(DATA SECTION Opens)
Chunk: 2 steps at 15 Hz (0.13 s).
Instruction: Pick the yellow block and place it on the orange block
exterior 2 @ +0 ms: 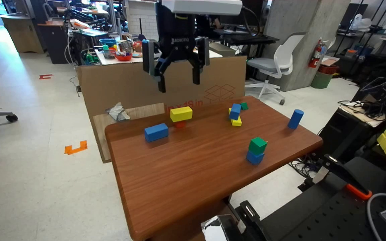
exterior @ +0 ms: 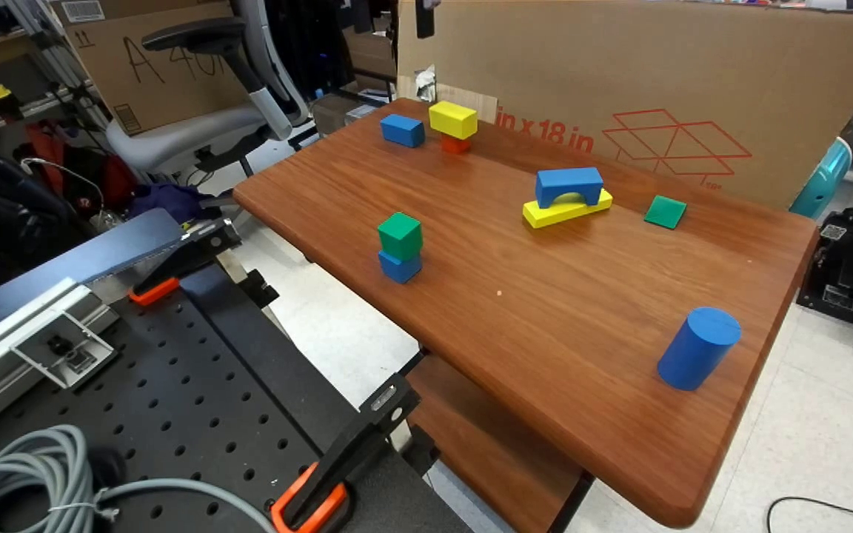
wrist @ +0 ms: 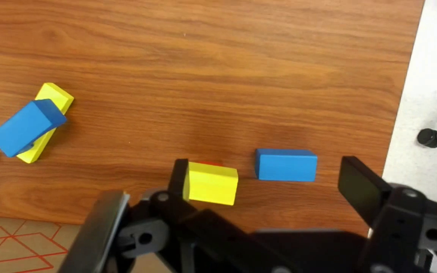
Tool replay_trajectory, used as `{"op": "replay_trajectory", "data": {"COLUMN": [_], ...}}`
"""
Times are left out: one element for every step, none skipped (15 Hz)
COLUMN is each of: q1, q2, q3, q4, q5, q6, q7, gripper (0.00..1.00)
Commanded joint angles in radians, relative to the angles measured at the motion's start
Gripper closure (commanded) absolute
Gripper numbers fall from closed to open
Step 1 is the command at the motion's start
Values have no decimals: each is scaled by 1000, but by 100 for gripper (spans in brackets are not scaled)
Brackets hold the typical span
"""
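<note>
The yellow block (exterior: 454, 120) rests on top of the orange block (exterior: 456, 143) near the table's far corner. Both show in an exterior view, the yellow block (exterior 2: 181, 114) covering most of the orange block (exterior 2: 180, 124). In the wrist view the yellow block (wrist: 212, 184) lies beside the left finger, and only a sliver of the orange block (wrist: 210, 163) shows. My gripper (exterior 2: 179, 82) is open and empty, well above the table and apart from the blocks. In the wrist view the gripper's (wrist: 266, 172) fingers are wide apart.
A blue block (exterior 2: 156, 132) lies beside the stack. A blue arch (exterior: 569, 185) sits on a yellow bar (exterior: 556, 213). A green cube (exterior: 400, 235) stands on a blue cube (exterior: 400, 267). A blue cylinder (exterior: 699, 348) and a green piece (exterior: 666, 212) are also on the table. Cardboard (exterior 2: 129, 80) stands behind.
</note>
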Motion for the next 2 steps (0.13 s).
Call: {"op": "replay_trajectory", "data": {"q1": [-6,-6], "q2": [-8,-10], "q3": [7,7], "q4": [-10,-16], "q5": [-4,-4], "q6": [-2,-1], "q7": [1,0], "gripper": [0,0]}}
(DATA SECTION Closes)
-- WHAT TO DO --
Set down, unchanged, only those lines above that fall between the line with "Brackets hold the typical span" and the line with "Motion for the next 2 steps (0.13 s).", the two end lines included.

-- RESPONSE FOR THIS EXERCISE --
Brackets hold the typical span
"""
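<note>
The yellow block (exterior: 454, 120) rests on top of the orange block (exterior: 456, 143) near the table's far corner. Both show in an exterior view, the yellow block (exterior 2: 181, 114) covering most of the orange block (exterior 2: 180, 124). In the wrist view the yellow block (wrist: 212, 184) lies beside the left finger, and only a sliver of the orange block (wrist: 210, 163) shows. My gripper (exterior 2: 179, 82) is open and empty, well above the table and apart from the blocks. In the wrist view the gripper's (wrist: 266, 172) fingers are wide apart.
A blue block (exterior 2: 156, 132) lies beside the stack. A blue arch (exterior: 569, 185) sits on a yellow bar (exterior: 556, 213). A green cube (exterior: 400, 235) stands on a blue cube (exterior: 400, 267). A blue cylinder (exterior: 699, 348) and a green piece (exterior: 666, 212) are also on the table. Cardboard (exterior 2: 129, 80) stands behind.
</note>
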Motion for the next 2 steps (0.13 s).

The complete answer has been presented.